HPC Performance Characterization View

Use the HPC Performance Characterization viewpoint to estimate CPU usage, memory efficiency, and floating-point utilization for compute-intensive or throughput applications. Compute-intensive or throughput applications should use hardware resources efficiently for the duration of their elapsed time. Use the HPC Performance Characterization analysis as a starting point for optimizing application performance and runtime.

To interpret the performance data provided in the HPC Performance Characterization viewpoint, you may follow the steps below:

  1. Define a Performance Baseline

  2. Determine Optimization Opportunities

  3. Analyze Source

  4. Analyze Process/Thread Affinity
  5. Explore Other Analysis Types

Tip

Use the Analyzing an OpenMP* and MPI Application tutorial to review basic steps for tuning a hybrid application. The tutorial is available from the Intel Developer Zone at https://software.intel.com/en-us/itac-vtune-mpi-openmp-tutorial-lin. A webinar explaining the HPC Performance Characterization analysis is also available at https://software.intel.com/en-us/videos/hpc-applications-need-high-performance-analysis.

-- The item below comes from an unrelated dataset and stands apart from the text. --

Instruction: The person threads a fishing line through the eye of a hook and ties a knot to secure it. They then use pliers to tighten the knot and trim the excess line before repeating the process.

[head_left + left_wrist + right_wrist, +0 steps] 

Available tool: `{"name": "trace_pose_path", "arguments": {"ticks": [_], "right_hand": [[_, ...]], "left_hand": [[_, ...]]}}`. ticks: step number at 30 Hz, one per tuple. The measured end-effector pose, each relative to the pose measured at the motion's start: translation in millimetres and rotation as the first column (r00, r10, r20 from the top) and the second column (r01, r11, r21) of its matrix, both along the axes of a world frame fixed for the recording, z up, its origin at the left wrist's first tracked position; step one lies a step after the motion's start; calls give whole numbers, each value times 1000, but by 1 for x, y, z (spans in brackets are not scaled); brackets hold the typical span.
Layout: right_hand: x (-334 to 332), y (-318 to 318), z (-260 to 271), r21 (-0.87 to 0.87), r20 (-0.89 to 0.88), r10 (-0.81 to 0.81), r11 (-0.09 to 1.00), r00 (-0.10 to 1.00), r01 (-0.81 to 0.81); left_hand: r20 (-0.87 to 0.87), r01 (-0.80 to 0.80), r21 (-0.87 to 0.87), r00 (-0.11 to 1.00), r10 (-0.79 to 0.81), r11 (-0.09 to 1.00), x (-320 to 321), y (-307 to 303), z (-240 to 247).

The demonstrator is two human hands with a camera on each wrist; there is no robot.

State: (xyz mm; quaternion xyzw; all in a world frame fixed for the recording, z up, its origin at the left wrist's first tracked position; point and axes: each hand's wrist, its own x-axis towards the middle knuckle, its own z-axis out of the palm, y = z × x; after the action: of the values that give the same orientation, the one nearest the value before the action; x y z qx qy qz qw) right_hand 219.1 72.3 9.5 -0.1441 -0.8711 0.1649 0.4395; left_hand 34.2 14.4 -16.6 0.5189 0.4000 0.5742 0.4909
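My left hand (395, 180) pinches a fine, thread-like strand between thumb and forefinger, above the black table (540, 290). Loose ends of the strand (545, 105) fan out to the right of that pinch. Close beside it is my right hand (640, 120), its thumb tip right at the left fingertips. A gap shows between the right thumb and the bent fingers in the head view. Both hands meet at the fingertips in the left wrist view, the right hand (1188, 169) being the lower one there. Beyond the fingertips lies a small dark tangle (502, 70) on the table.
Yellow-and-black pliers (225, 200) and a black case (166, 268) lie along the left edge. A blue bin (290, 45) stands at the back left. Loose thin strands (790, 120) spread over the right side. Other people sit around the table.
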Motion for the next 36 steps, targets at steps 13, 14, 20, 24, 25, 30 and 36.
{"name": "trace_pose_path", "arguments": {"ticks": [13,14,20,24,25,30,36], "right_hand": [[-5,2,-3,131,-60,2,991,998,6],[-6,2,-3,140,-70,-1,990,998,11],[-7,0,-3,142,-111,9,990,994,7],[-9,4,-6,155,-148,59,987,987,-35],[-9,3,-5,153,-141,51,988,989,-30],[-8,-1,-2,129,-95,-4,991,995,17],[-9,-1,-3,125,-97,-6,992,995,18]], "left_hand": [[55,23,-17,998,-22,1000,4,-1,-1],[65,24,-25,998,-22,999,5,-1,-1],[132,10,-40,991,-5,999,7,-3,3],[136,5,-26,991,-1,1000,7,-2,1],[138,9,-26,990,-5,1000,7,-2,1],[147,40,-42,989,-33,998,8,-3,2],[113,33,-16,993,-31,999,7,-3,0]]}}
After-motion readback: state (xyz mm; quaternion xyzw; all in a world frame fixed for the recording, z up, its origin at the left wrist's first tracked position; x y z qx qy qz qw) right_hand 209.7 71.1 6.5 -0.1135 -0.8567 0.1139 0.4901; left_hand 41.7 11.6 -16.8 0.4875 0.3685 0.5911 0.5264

1. Define a Performance Baseline

Start with exploring the Summary window that provides general information on your application execution. Key areas for optimization include the elapsed time and floating-point operation per second counts (single precision, double precision, and legacy x87). Red text indicates an area of potential optimization. Hover over a flag to learn more about how to improve your code.

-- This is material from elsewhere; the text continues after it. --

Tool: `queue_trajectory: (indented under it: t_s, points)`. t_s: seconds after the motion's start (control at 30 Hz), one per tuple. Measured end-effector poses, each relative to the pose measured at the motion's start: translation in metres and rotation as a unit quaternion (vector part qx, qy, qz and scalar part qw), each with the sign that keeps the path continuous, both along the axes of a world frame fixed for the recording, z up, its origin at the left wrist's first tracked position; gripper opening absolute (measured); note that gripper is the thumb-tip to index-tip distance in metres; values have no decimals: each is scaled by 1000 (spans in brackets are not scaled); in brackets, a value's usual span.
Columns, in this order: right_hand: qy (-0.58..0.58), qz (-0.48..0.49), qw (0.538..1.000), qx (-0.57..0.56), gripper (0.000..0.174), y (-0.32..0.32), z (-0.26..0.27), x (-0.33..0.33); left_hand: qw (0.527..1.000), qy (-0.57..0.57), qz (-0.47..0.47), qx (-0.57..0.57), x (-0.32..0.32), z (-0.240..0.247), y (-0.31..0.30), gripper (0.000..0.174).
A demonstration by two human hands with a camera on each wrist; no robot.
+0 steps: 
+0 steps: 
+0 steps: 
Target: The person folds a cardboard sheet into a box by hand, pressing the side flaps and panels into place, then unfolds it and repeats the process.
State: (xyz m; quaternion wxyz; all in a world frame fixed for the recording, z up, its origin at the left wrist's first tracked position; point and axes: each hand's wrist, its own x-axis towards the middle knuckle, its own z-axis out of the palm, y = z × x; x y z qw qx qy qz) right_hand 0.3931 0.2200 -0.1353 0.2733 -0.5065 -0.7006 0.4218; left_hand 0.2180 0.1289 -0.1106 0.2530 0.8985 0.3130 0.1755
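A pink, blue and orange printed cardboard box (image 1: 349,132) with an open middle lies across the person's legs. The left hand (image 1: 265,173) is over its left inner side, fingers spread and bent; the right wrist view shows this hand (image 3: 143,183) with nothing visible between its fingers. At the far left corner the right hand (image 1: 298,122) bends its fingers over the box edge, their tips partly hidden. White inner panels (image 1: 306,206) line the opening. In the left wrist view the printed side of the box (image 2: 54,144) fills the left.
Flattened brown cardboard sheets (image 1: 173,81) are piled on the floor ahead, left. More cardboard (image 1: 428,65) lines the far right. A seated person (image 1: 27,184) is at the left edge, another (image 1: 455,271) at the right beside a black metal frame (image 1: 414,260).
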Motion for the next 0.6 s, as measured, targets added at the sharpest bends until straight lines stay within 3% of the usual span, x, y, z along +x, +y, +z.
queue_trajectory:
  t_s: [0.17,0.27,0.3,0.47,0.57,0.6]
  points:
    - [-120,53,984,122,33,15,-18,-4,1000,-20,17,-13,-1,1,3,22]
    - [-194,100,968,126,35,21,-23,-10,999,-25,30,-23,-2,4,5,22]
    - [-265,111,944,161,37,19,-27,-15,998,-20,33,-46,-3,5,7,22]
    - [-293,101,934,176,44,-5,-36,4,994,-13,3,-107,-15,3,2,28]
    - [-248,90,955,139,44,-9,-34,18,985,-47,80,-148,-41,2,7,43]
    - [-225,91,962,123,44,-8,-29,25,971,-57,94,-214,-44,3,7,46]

Use the Elapsed Time and GFLOPS values as a baseline for comparison of versions before and after optimization.

2. Determine Optimization Opportunities

Review the Summary window to find the key optimization opportunities for your application. Performance metrics that can be improved are marked in red. Issues identified could include Effective Physical Core Utilization, Memory Bound, Vectorization, or a combination of these. The following sections provide suggested next steps for each performance aspect:

CPU Utilization

  • Explore the Effective Physical Core Utilization metric as a measure of the parallel efficiency of the application. A value of 100% means that the application code execution uses all available physical cores. If the value is less than 100%, it is worth looking at the second level metrics to discover reasons for parallel inefficiency.

  • Learn about opportunities to use the logical cores. In some cases, using logical cores leads to application concurrency increases and overall performance improvements.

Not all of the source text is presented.